▸ Instructions for the task
Reduce the material below to its lines containing "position".

▸ Information provided

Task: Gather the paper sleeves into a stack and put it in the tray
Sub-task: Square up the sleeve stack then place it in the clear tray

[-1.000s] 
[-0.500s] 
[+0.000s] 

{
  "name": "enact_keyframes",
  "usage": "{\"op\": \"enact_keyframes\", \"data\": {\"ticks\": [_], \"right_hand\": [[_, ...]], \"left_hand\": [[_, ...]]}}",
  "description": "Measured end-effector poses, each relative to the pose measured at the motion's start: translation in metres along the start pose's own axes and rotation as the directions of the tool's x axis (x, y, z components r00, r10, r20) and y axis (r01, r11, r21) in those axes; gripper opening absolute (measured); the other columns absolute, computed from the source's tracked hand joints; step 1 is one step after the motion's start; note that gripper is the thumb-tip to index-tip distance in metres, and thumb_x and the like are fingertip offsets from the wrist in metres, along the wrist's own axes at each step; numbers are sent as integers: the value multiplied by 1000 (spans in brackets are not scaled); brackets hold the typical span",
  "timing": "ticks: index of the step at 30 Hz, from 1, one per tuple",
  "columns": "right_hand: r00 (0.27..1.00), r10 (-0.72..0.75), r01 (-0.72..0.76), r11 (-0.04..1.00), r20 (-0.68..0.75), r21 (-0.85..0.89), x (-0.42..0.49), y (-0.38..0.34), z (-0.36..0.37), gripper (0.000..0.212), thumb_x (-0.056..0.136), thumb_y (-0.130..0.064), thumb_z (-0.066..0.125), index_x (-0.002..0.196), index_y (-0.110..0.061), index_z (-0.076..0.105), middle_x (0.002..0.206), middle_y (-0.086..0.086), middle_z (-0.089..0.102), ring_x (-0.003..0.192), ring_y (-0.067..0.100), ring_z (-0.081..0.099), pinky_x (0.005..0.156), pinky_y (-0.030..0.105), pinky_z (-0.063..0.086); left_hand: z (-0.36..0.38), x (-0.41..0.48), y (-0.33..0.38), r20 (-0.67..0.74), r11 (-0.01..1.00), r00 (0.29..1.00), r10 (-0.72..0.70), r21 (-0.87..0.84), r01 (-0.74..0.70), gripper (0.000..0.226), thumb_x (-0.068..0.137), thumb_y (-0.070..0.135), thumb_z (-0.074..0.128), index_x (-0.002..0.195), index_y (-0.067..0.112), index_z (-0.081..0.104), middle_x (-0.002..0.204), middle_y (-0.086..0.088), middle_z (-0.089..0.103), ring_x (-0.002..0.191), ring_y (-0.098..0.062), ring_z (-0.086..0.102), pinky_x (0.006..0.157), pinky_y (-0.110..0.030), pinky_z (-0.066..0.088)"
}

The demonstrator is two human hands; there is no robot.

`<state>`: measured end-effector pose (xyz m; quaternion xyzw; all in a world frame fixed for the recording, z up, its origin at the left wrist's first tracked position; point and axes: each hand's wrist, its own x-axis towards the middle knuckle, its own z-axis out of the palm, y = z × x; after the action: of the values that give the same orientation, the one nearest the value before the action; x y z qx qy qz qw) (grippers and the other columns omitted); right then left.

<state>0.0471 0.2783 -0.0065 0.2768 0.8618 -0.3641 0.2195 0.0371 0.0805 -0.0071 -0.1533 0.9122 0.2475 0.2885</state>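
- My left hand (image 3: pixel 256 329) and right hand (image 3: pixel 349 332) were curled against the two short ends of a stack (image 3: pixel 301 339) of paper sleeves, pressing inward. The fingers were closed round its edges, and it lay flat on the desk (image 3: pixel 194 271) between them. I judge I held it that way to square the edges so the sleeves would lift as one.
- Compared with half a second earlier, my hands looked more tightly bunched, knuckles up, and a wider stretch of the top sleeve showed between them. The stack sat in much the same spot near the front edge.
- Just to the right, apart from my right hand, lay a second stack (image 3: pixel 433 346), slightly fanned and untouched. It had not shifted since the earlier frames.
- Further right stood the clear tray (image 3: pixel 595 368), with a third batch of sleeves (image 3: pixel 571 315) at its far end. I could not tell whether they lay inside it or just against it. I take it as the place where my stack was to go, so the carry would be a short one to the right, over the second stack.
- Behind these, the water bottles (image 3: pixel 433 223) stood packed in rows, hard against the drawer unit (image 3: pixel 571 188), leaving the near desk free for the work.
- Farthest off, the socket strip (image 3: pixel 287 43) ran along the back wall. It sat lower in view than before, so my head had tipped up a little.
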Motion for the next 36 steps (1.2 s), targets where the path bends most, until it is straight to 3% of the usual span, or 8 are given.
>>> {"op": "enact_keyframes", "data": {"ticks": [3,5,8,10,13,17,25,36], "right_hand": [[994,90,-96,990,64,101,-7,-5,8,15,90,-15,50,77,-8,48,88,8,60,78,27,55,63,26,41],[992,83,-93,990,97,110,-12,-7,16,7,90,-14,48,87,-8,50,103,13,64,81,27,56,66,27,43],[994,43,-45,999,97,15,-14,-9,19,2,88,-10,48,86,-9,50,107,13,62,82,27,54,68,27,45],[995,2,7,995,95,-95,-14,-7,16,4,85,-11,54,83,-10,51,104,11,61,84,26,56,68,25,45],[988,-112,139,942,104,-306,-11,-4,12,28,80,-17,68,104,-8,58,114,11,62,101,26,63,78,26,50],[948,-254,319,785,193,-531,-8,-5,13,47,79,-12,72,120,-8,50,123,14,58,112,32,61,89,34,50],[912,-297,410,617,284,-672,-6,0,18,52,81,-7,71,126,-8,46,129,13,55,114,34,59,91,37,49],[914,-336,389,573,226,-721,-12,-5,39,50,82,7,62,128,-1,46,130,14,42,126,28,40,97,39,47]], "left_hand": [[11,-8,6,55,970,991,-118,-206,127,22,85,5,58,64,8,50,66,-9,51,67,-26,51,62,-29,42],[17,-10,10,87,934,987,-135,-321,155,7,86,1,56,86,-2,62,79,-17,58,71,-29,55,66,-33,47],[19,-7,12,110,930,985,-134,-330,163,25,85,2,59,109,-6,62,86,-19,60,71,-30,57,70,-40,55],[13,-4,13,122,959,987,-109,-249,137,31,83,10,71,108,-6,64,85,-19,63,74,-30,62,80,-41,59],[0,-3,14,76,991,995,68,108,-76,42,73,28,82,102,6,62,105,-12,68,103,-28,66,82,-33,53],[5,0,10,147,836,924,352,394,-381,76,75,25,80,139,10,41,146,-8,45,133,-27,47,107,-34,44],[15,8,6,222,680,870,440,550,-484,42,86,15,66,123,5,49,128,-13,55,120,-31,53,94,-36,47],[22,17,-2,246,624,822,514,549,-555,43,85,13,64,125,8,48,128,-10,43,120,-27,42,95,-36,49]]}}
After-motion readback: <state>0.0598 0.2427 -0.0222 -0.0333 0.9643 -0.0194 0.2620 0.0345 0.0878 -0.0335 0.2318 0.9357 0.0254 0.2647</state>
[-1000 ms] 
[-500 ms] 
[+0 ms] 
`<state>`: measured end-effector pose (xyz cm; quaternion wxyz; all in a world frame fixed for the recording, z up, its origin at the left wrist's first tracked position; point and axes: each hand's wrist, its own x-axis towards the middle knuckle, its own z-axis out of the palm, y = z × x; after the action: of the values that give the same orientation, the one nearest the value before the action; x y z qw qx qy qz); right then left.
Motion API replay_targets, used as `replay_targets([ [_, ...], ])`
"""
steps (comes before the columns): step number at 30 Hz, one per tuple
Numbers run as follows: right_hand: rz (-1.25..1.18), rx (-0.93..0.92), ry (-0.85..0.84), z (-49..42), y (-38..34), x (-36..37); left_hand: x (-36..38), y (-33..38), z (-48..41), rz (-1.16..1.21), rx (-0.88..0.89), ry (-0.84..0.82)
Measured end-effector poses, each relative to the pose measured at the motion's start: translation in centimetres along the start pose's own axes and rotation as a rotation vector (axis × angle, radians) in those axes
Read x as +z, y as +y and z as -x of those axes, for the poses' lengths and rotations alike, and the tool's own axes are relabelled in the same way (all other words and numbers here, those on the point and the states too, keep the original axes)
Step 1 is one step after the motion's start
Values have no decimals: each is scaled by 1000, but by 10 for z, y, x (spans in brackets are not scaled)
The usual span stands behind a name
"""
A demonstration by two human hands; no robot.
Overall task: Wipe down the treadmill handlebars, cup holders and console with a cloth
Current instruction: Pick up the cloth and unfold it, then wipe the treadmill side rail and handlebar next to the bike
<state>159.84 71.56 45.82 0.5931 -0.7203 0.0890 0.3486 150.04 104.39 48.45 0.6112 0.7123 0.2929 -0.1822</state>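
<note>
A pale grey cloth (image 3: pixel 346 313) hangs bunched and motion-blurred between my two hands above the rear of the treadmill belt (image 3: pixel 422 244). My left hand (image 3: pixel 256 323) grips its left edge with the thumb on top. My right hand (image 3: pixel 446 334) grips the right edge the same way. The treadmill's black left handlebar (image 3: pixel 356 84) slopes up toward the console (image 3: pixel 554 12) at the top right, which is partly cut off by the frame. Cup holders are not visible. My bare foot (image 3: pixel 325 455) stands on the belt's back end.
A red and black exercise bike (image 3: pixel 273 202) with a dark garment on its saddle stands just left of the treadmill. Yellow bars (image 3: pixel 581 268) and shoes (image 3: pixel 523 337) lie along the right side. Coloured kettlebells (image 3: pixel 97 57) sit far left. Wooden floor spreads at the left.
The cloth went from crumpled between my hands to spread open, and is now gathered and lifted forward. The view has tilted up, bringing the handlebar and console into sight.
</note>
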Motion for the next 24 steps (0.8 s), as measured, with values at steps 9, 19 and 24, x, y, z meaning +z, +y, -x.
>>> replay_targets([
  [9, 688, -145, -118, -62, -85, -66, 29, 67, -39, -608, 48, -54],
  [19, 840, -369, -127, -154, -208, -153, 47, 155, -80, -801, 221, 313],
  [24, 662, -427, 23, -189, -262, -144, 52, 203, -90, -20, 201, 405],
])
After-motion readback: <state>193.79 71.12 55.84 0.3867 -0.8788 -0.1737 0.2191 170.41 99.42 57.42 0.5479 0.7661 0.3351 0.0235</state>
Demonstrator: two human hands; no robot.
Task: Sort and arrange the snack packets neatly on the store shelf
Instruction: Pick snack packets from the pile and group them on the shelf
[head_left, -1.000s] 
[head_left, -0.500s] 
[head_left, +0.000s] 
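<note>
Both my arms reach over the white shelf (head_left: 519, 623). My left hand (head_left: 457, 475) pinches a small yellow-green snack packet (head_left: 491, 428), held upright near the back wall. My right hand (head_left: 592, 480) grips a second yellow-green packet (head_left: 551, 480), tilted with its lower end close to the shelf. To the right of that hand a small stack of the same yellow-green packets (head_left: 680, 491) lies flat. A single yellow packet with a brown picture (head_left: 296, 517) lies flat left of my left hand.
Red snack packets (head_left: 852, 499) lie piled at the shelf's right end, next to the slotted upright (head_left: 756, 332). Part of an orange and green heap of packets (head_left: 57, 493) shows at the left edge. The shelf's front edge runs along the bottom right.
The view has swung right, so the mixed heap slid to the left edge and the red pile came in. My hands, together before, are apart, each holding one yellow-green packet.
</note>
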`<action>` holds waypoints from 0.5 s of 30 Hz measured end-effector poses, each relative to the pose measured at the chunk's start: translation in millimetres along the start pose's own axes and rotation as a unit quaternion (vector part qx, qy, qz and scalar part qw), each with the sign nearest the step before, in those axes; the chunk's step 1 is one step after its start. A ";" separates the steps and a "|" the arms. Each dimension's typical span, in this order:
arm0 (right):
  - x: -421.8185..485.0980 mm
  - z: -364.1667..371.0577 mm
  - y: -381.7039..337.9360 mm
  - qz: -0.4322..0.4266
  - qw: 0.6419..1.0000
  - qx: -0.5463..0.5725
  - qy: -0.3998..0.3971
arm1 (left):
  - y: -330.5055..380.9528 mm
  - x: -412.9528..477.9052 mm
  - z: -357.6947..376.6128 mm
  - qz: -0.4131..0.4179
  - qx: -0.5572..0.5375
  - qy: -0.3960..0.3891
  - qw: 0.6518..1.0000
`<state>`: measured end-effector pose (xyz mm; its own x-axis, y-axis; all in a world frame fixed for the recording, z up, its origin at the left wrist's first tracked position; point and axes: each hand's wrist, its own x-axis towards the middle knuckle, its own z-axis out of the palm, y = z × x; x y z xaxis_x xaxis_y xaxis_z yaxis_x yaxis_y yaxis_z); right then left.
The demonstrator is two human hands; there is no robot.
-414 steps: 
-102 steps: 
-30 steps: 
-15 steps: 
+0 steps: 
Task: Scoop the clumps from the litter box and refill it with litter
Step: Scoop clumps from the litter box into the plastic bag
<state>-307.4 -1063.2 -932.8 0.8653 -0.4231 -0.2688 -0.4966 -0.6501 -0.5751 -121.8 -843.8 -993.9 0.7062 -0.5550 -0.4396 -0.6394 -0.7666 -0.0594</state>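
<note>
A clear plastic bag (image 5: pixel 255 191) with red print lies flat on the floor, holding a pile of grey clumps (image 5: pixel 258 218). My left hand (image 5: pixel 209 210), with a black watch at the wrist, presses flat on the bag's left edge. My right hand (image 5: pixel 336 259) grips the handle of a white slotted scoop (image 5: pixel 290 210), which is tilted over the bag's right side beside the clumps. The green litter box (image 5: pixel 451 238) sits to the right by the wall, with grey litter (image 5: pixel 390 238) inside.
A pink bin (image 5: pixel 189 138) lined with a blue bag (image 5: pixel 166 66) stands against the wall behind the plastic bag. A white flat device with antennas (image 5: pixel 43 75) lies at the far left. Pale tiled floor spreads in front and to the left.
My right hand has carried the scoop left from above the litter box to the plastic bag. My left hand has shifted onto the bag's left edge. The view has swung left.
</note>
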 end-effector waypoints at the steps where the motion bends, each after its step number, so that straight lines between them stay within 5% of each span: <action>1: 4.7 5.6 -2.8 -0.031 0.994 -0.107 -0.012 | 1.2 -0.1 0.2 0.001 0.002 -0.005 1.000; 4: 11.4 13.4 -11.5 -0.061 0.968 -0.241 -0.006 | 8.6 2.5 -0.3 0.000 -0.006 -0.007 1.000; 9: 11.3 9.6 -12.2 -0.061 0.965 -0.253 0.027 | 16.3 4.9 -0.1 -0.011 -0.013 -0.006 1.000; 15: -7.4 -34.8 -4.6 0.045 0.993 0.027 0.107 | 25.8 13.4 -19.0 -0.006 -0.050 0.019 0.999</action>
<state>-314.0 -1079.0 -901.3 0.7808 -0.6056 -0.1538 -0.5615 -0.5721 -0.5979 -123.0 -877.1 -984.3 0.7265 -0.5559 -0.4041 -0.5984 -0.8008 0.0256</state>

▸ Response
`<state>`: measured end-effector pose (xyz m; quaternion xyzw; all in a world frame fixed for the recording, z up, its origin at the left wrist's first tracked position; point and axes: each hand's wrist, its own x-axis towards the middle knuckle, its own z-axis out of the palm, y = z × x; after the action: of the values that give the same orientation, the one nearest the value before the action; x y z qx qy qz qw) (grippers and the other columns omitted); right then left.
`<state>`: measured end-effector pose (xyz cm; quaternion wxyz; all in a world frame fixed for the recording, z up, its origin at the left wrist's first tracked position; point and axes: each hand's wrist, its own x-axis towards the middle knuckle, its own z-axis out of the palm, y = z × x; after the action: of the values that give the same orientation, the one nearest the value before the action; x y z qw qx qy qz); right then left.
`<state>`: measured end-effector pose (xyz mm; its own x-axis, y-axis; all in a world frame fixed for the recording, z up, its origin at the left wrist's first tracked position; point and axes: each hand's wrist, its own x-axis towards the middle knuckle, its own z-axis out of the palm, y = z × x; x y z xaxis_x xaxis_y xaxis_z yaxis_x yaxis_y yaxis_z); right then left.

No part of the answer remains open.